▶ _TRY IT_
Go to the line below containing "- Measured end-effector" and print exactly from there through the line containing "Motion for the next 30", both included. Print nothing else.

▶ _DATA LISTING_
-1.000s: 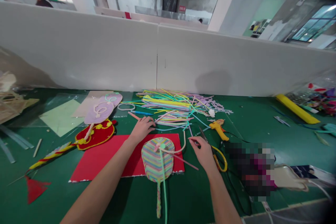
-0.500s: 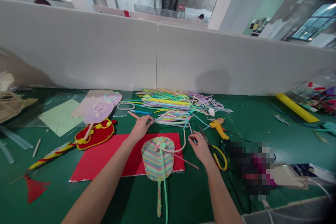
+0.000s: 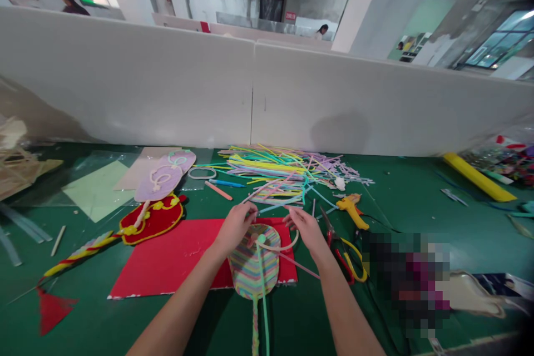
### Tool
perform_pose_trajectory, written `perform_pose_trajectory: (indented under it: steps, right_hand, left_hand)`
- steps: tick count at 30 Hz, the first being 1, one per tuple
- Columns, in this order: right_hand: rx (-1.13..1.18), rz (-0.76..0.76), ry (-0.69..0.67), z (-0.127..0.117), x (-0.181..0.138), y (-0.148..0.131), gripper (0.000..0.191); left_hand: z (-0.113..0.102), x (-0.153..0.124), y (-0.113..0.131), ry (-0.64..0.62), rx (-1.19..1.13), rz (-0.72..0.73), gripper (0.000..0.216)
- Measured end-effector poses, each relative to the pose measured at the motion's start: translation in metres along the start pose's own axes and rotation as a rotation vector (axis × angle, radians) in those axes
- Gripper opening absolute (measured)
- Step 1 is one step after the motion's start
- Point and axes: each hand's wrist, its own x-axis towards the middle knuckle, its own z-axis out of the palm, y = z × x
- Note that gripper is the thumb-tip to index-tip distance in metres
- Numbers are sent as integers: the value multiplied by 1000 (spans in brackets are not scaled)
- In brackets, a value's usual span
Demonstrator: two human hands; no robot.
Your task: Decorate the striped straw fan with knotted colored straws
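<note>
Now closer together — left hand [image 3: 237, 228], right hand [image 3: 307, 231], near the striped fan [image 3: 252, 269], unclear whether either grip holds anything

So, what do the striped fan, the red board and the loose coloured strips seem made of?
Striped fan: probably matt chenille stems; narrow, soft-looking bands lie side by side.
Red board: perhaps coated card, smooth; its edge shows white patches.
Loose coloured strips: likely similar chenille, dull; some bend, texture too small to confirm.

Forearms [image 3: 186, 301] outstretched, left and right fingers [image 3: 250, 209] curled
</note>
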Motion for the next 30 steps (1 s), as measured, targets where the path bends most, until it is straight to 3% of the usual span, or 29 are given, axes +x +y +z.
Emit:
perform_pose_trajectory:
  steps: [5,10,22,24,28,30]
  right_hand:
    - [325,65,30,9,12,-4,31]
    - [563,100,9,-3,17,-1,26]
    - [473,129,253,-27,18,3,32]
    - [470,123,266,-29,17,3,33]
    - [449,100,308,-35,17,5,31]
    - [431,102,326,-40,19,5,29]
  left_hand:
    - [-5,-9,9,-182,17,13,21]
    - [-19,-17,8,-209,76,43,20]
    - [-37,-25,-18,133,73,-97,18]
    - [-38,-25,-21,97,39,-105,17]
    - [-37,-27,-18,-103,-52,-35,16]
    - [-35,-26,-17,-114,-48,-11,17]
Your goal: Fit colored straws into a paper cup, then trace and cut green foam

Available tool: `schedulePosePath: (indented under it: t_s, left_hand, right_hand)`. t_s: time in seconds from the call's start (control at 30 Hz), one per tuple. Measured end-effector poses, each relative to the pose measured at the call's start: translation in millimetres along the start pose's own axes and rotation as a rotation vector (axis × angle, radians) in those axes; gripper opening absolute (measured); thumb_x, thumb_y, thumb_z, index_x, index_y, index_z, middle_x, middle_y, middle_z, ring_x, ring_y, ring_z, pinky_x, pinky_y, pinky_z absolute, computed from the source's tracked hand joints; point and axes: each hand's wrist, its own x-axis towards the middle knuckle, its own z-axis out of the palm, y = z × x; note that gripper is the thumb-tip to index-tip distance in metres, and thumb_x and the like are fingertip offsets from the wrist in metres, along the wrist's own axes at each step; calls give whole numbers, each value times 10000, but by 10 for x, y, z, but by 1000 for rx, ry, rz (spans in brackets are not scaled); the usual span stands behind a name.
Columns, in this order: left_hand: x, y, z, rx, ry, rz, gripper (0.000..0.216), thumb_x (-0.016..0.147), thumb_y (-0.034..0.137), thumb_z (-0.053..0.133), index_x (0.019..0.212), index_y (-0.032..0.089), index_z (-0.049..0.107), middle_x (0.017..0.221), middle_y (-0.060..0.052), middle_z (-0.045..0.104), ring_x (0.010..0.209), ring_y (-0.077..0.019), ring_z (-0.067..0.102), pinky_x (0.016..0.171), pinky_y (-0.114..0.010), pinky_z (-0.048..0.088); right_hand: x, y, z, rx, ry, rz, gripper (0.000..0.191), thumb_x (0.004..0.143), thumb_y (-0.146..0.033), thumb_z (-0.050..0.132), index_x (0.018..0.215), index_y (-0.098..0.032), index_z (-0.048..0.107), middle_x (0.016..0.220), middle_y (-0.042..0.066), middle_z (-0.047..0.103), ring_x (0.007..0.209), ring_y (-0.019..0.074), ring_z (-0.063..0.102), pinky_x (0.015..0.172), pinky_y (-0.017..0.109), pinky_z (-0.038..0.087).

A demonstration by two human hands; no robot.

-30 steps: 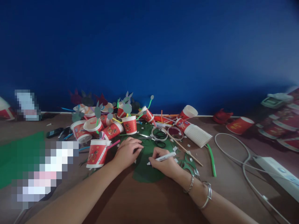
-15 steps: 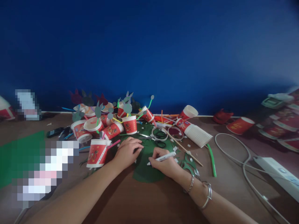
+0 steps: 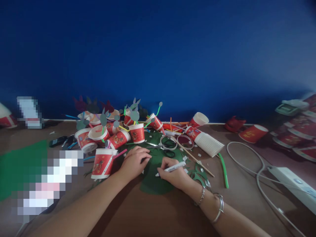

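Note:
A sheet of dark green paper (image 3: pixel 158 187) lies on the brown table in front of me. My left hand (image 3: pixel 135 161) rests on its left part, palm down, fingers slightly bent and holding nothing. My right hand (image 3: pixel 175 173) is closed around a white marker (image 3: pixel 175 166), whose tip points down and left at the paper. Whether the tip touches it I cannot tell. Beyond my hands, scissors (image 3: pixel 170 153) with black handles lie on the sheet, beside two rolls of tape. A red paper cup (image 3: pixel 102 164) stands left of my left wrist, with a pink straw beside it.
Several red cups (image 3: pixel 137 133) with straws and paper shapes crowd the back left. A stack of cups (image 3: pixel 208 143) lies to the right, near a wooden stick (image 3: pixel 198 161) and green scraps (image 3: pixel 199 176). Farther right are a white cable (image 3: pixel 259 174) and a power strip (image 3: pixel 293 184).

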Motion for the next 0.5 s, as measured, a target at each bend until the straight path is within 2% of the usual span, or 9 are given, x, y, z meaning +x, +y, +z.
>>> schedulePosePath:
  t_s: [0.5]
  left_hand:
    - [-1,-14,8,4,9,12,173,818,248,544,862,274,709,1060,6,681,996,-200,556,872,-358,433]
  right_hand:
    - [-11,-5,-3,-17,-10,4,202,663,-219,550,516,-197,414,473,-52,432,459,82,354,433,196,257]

▶ _RESPONSE BOX_
- Measured end-effector poses, each relative to the pose measured at the motion's start: translation in metres along the start pose's own axes and rotation as a rotation vector (axis × angle, radians) in those axes
- Gripper opening absolute (measured)
- Step 1 is one step after the motion's start
- Point and axes: each hand's wrist, its own x-axis towards the middle knuckle, its own z-axis out of the palm, y = z × x
- Note that gripper is the thumb-tip to index-tip distance in metres
- Numbers are sent as integers: the value multiplied by 1000 (spans in brackets are not scaled)
- In brackets, a value's usual span
Demonstrator: two human hands; no robot.
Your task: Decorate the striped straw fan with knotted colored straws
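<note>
Now closer together — left hand [image 3: 237, 228], right hand [image 3: 307, 231], near the striped fan [image 3: 252, 269], unclear whether either grip holds anything

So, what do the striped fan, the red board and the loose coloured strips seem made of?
Striped fan: probably matt chenille stems; narrow, soft-looking bands lie side by side.
Red board: perhaps coated card, smooth; its edge shows white patches.
Loose coloured strips: likely similar chenille, dull; some bend, texture too small to confirm.

Forearms [image 3: 186, 301] outstretched, left and right fingers [image 3: 250, 209] curled
</note>
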Motion for the next 30 steps (1 s), as measured, targets where the path bends most, until it is straight to 3% of the usual span, or 29 are given, axes +x +y +z.

The answer is now complete.